*THE PROBLEM*
Where the string "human" appears in a line of the data, show that line.

Source records:
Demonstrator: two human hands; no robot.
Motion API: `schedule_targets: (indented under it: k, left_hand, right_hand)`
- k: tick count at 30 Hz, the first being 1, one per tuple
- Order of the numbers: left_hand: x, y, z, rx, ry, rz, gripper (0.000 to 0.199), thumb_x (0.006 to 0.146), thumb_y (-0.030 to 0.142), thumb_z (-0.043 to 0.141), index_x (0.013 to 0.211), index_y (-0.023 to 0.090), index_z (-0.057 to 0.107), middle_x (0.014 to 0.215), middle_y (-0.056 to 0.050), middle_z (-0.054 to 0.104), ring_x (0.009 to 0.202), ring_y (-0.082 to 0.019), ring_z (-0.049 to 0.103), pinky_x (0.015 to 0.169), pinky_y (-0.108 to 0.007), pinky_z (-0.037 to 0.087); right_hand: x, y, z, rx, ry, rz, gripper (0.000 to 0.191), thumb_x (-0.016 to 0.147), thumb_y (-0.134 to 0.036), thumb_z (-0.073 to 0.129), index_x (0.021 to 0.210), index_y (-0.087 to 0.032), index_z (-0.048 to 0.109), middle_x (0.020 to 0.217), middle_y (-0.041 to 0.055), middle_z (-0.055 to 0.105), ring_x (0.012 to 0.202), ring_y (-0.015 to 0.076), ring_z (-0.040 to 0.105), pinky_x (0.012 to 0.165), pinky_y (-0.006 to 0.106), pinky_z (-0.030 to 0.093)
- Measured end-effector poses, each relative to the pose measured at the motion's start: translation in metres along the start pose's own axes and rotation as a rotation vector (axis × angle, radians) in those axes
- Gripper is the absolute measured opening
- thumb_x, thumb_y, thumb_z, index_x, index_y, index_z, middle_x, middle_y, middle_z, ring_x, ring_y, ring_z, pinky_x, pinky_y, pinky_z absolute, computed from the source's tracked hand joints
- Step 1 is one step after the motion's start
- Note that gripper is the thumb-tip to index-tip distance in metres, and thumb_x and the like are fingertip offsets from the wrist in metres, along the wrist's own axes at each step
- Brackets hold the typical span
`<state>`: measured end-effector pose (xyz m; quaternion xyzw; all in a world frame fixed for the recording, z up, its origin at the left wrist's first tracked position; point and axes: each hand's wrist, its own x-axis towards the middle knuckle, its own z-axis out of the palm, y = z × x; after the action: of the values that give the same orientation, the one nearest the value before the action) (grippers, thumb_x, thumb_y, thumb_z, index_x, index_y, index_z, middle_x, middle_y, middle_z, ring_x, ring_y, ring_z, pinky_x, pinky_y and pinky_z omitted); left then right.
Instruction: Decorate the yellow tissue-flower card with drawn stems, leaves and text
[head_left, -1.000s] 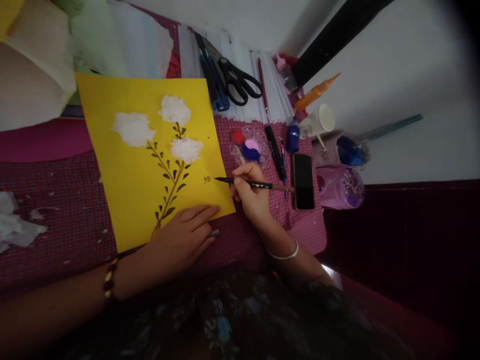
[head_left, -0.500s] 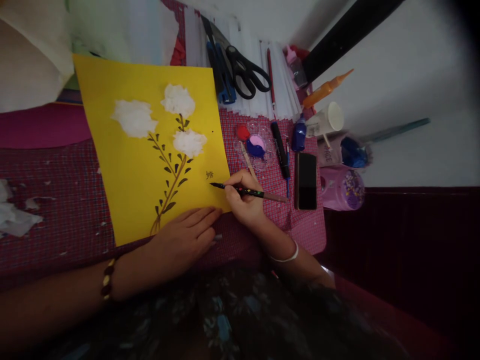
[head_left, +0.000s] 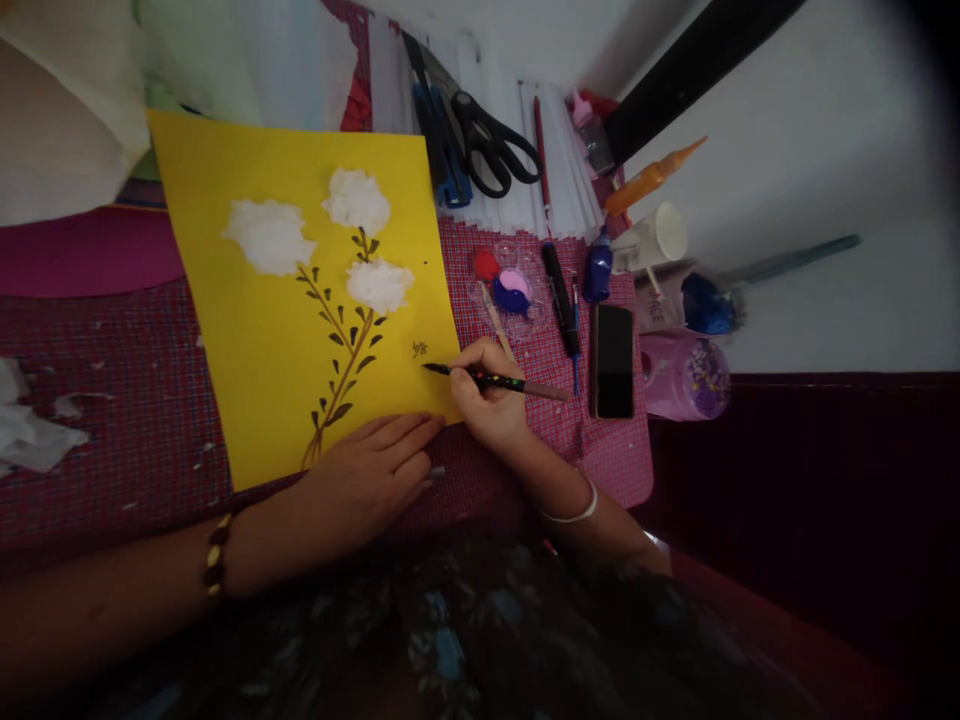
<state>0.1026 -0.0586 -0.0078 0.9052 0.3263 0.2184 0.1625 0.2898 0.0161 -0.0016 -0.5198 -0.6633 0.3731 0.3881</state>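
Note:
A yellow sheet (head_left: pixel 262 370) lies on the checked cloth, bearing three white fluffy blossoms (head_left: pixel 270 236) on painted brown stems (head_left: pixel 349 365) with dark leaves. Small dark marks (head_left: pixel 419 349) stand near its right side. My right hand (head_left: pixel 491 400) grips a paintbrush (head_left: pixel 510 383) between thumb and fingers; the dark tip points left, just below the marks. Whether the tip touches the sheet cannot be told. Flat along the sheet's lower edge rests my left hand (head_left: pixel 367 480), holding nothing, its fingers stretched to the right.
Right of the sheet are a paint palette (head_left: pixel 511 290), a black marker (head_left: pixel 559 298), a phone (head_left: pixel 612 362) and a blue bottle (head_left: pixel 598 268). Black scissors (head_left: pixel 495 145) lie on white paper strips behind. A paper cup (head_left: pixel 660 238) and pink container (head_left: pixel 686 378) stand farther right. Crumpled tissue (head_left: pixel 34 430) is at left.
The brush in my right hand has shifted very slightly to the right. My left hand and the sheet look unchanged.

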Motion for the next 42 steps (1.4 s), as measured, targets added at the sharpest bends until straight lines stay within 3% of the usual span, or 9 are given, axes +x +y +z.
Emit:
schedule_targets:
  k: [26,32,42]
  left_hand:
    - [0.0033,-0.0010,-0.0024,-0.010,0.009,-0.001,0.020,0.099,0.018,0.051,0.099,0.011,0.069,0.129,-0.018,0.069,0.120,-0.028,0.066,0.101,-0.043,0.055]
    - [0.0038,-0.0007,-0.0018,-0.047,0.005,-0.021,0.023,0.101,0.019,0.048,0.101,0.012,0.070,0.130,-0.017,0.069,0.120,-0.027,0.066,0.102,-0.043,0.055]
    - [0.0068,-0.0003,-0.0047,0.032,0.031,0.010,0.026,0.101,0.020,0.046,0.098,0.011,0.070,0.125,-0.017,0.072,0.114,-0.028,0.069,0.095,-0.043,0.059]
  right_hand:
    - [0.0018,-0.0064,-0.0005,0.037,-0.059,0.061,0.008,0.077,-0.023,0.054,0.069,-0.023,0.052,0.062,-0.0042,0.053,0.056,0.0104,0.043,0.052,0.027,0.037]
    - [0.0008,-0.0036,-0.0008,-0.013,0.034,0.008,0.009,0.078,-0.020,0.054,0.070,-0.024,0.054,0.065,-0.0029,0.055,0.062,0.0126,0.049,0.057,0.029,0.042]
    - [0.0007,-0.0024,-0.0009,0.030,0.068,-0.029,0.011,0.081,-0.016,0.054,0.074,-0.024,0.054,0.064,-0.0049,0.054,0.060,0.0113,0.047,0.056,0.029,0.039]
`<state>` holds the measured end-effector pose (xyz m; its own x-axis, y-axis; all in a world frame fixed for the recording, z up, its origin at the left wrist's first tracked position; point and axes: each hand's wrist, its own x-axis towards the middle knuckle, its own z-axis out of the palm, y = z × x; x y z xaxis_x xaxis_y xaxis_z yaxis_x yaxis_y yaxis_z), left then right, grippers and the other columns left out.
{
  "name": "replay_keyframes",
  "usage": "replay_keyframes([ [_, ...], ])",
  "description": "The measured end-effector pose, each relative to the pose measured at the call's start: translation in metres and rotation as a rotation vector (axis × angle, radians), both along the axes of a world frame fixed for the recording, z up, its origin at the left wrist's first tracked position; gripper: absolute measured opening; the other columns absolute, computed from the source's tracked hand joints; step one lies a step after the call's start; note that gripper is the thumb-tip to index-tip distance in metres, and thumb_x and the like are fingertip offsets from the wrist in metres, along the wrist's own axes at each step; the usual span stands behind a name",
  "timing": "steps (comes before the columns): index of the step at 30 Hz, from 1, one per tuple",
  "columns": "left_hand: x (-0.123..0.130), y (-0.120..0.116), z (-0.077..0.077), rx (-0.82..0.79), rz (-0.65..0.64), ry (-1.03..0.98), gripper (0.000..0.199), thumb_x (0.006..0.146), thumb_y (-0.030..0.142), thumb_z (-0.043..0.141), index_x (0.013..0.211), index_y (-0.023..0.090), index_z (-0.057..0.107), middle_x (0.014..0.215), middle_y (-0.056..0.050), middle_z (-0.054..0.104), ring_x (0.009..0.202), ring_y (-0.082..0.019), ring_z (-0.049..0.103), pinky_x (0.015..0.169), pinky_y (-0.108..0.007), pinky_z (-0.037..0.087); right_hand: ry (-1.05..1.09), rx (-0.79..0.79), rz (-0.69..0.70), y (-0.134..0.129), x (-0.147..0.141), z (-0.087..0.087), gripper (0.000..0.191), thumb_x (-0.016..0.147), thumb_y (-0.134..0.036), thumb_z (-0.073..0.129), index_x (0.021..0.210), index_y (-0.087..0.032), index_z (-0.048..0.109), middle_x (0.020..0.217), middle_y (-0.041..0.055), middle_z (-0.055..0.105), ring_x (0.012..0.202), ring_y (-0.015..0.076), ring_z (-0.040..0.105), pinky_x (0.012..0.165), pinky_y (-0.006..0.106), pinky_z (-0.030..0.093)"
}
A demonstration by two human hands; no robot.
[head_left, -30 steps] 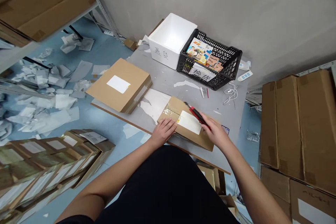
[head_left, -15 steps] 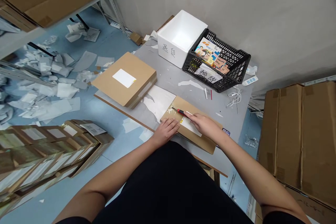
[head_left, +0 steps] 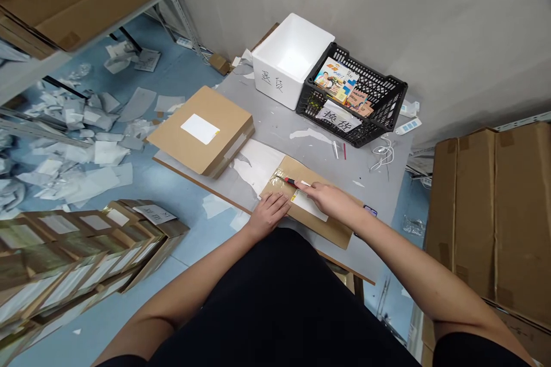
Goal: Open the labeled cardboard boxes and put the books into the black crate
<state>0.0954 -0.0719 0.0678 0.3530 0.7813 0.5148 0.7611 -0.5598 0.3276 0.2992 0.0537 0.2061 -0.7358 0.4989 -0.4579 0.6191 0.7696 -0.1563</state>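
A flat brown cardboard box point(head_left: 331, 227) with a white label lies on the grey table point(head_left: 275, 126) in front of me. My left hand point(head_left: 270, 212) rests on its near left edge, fingers spread flat. In my right hand point(head_left: 321, 195) is a red and black cutter point(head_left: 290, 181), its tip at the clear tape on the box's left end. Left of it sits a thicker stack of brown cardboard point(head_left: 206, 152) with a white label on top.
Behind stand a white foam box point(head_left: 275, 89) and a black crate point(head_left: 376, 92) holding colourful booklets. A white cable point(head_left: 383, 155) lies at the right. Cartons point(head_left: 473, 212) stand at far right, boxes point(head_left: 146, 235) at lower left, and paper scraps point(head_left: 107, 152) litter the floor.
The cutter in my right hand has shifted slightly left along the tape. My left hand stays on the box. The whole view has shifted a little.
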Motion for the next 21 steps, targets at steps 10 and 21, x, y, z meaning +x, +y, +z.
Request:
replay_keyframes([
  [10, -0.0012, -0.0037, -0.0016, -0.047, -0.005, -0.024, 0.038, 0.092, 0.024, 0.056, 0.130, 0.022, 0.056, 0.126, -0.012, 0.065, 0.128, -0.026, 0.050, 0.105, -0.049, 0.039, -0.030, 0.010, 0.000, -0.0076, -0.0026, 0.0017, 0.070, 0.092, -0.008, 0.033, 0.154, -0.035, 0.014, 0.102, 0.0084, 0.063, 0.077, 0.0189, 0.063, 0.069, 0.027, 0.041],
  [21, -0.0001, -0.0039, -0.0005, -0.007, -0.001, -0.010, 0.035, 0.091, 0.024, 0.057, 0.127, 0.021, 0.058, 0.123, -0.011, 0.066, 0.127, -0.026, 0.051, 0.105, -0.049, 0.039, -0.015, 0.020, 0.001, -0.0097, 0.0061, -0.0043, 0.072, 0.089, -0.004, 0.039, 0.153, -0.033, 0.022, 0.100, 0.0083, 0.063, 0.078, 0.0177, 0.064, 0.069, 0.025, 0.041],
])
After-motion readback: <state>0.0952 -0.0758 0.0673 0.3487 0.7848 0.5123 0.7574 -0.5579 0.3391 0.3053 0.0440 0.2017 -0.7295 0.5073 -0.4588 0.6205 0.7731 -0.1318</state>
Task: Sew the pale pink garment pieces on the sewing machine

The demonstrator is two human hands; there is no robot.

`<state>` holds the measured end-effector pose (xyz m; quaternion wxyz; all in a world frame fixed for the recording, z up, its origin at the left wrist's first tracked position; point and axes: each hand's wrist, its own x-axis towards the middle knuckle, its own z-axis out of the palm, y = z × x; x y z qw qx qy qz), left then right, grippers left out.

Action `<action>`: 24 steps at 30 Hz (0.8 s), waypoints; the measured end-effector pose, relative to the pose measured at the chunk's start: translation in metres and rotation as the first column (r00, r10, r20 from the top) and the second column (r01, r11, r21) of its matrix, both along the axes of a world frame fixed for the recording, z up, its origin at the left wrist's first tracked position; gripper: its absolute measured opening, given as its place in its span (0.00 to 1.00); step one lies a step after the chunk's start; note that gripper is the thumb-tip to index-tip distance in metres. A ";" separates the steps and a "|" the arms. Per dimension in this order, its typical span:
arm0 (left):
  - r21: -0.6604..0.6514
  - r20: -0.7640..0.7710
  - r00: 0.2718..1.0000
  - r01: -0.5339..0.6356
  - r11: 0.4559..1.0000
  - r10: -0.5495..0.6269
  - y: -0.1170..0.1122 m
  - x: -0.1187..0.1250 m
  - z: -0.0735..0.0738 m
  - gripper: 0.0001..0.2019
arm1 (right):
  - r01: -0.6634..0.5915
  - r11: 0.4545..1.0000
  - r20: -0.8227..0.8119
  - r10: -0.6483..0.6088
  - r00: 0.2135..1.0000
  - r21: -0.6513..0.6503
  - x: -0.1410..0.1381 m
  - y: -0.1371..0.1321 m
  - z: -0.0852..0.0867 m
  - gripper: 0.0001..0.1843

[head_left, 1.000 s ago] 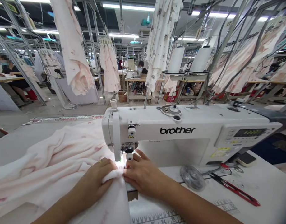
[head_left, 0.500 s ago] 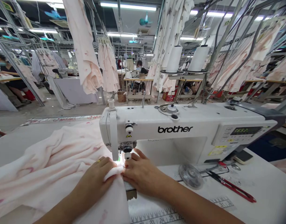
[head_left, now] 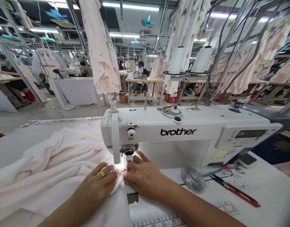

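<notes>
Pale pink printed fabric (head_left: 52,167) spreads in folds over the left of the sewing table, its right edge running under the needle area of a white Brother sewing machine (head_left: 149,123). My left hand (head_left: 100,181), with a gold ring, is closed on the fabric just left of the lit needle area, its fingers bent. Close beside it, my right hand (head_left: 147,176) grips the fabric's edge between thumb and fingers, some fingers reaching behind the presser area. The needle and presser foot are mostly hidden by the machine head and the glare.
Right of my forearm lie a clear round plastic piece (head_left: 193,179) and red-handled thread snips (head_left: 237,190). A ruler scale (head_left: 164,219) marks the table's front. Two white thread cones (head_left: 201,60) stand behind the machine. Garments (head_left: 100,47) hang beyond; people sit at other machines.
My left hand has shifted and turned on the fabric, bringing its ring into view and flattening the raised fold. My right hand has barely moved. The hanging garments behind have slid right.
</notes>
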<state>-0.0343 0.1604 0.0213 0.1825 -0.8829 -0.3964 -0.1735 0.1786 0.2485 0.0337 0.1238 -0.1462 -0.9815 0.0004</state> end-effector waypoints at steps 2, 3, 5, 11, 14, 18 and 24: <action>0.020 -0.024 0.999 0.030 0.999 -0.029 0.001 -0.001 -0.001 0.19 | 0.000 1.000 0.010 0.000 1.000 -0.006 0.000 0.000 0.000 0.11; 0.008 -0.025 0.999 0.033 0.999 -0.033 0.001 -0.001 -0.002 0.18 | 0.002 1.000 0.011 -0.001 1.000 -0.012 0.000 0.000 0.001 0.11; -0.038 -0.008 1.000 0.025 0.999 -0.026 0.001 -0.003 -0.005 0.17 | 0.007 1.000 0.006 -0.007 1.000 -0.031 0.000 0.000 0.001 0.11; -0.203 0.064 0.996 -0.046 0.978 0.060 -0.001 -0.007 -0.018 0.20 | -0.037 0.999 -0.081 0.034 0.996 -0.039 0.002 -0.003 0.000 0.10; -0.301 0.087 0.992 -0.066 0.951 0.096 -0.003 -0.009 -0.017 0.21 | -0.084 0.992 -0.114 0.073 0.991 -0.095 0.003 -0.005 -0.003 0.16; -0.304 0.109 0.990 -0.054 0.951 0.091 -0.005 -0.013 -0.015 0.27 | -0.058 0.987 -0.076 0.047 0.996 -0.150 0.002 -0.008 -0.006 0.13; -0.284 0.125 0.991 -0.003 0.959 0.040 0.005 -0.017 -0.014 0.28 | 0.000 0.991 -0.048 -0.007 0.999 -0.134 -0.002 -0.008 -0.008 0.12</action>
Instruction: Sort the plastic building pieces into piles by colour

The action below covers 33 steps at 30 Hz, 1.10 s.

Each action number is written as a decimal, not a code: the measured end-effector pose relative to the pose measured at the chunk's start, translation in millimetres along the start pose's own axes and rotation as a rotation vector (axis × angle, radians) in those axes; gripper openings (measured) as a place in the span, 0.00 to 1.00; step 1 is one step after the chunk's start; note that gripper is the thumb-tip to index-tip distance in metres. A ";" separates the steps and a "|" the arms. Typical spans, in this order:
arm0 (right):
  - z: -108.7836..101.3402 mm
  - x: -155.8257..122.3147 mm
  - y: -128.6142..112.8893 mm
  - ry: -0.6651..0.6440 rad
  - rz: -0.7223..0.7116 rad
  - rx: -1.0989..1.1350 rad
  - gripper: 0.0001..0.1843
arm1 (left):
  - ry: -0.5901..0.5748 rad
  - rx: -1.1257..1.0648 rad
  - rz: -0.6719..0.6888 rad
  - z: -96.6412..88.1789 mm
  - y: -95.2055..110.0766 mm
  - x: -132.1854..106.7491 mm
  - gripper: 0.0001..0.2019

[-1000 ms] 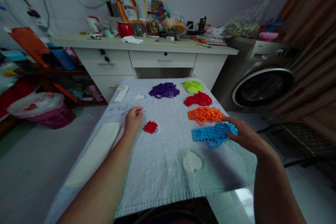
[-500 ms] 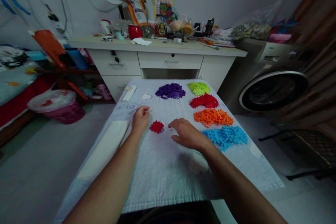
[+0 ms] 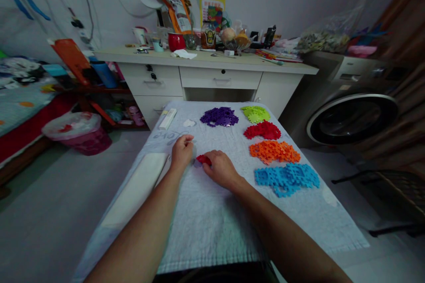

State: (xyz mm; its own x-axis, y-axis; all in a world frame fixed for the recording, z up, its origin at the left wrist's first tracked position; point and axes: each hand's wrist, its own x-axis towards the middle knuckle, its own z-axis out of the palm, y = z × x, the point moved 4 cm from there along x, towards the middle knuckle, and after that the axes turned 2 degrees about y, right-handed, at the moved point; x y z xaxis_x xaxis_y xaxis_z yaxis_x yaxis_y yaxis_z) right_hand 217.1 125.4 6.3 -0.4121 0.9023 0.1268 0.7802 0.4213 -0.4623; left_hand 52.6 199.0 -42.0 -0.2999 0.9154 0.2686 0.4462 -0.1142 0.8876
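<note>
My right hand (image 3: 222, 169) has its thumb and fingers closed on a red interlocking plastic piece (image 3: 201, 159) at the middle of the cloth-covered table. The hand covers much of this piece. Just left of it, my left hand (image 3: 182, 152) rests with curled fingers, thumb tip against the index finger. Whether anything is pinched there is hidden. To the right lie heaps of similar pieces: a red heap (image 3: 262, 130), an orange heap (image 3: 275, 151) and a blue heap (image 3: 287, 179). Farther back are a purple heap (image 3: 219, 116) and a lime-green heap (image 3: 255, 114).
A white oblong object (image 3: 168, 119) lies at the table's back left, and a long pale strip (image 3: 136, 190) runs along the left side. Behind the table stands a white desk (image 3: 219, 64) with cluttered items. A washing machine (image 3: 352, 97) is at the right, a pink bin (image 3: 79, 135) at the left.
My right hand has moved left and closed over the red piece, which earlier lay fully visible between the hands. My left hand keeps nearly the same place and pose. The view has shifted slightly.
</note>
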 end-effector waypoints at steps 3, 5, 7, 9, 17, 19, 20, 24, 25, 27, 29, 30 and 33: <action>-8.2 2.0 12.8 0.087 0.115 0.103 0.16 | -0.003 0.001 -0.006 0.3 0.0 0.2 0.13; -9.7 3.5 23.1 0.121 0.191 0.143 0.19 | -0.008 0.001 -0.015 0.5 -0.3 0.5 0.14; -8.7 4.7 31.4 0.133 0.227 0.122 0.19 | -0.010 0.001 -0.017 0.7 -0.8 0.9 0.14; -7.6 5.1 36.6 0.143 0.229 0.045 0.17 | -0.011 0.000 -0.012 0.8 -1.4 1.3 0.14; -5.0 3.3 31.2 0.084 0.154 -0.156 0.27 | -0.002 -0.006 0.001 2.1 -4.8 2.3 0.14; -8.8 5.1 28.1 0.062 0.119 -0.189 0.24 | 0.000 -0.006 0.006 2.8 -6.4 2.7 0.14; -12.6 6.8 27.9 0.052 0.103 -0.202 0.24 | 0.000 -0.007 0.010 3.1 -7.3 2.9 0.14; -44.2 18.7 44.1 0.008 0.083 -0.260 0.27 | -0.004 -0.010 0.022 3.9 -10.4 3.7 0.14; -56.0 22.5 52.6 0.003 0.087 -0.286 0.27 | -0.005 -0.010 0.021 3.9 -11.0 3.8 0.14; -82.4 29.9 74.3 0.011 0.107 -0.364 0.28 | -0.004 -0.007 0.018 3.7 -11.5 3.8 0.14; -108.8 36.3 99.6 0.034 0.146 -0.435 0.29 | -0.004 -0.004 0.016 3.5 -10.9 3.7 0.14; -121.1 38.7 112.7 0.052 0.180 -0.461 0.28 | -0.006 -0.003 0.015 3.4 -10.1 3.6 0.14; -147.1 42.8 148.5 0.062 0.281 -0.538 0.29 | -0.010 0.001 0.010 2.9 -6.8 3.2 0.14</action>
State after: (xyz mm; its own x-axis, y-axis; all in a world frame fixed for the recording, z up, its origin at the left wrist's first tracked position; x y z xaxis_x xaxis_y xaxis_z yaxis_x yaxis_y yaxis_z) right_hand 384.5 240.1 72.2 -0.1401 0.9825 0.1226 0.9901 0.1386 0.0206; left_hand 51.1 203.9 -48.3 -0.2871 0.9180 0.2736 0.4503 -0.1228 0.8844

*SOLUTION FOR THIS EXERCISE*
Demonstrator: two human hands; no robot.
A demonstration by two human hands; no robot.
The demonstrator is two human hands; there is no robot.

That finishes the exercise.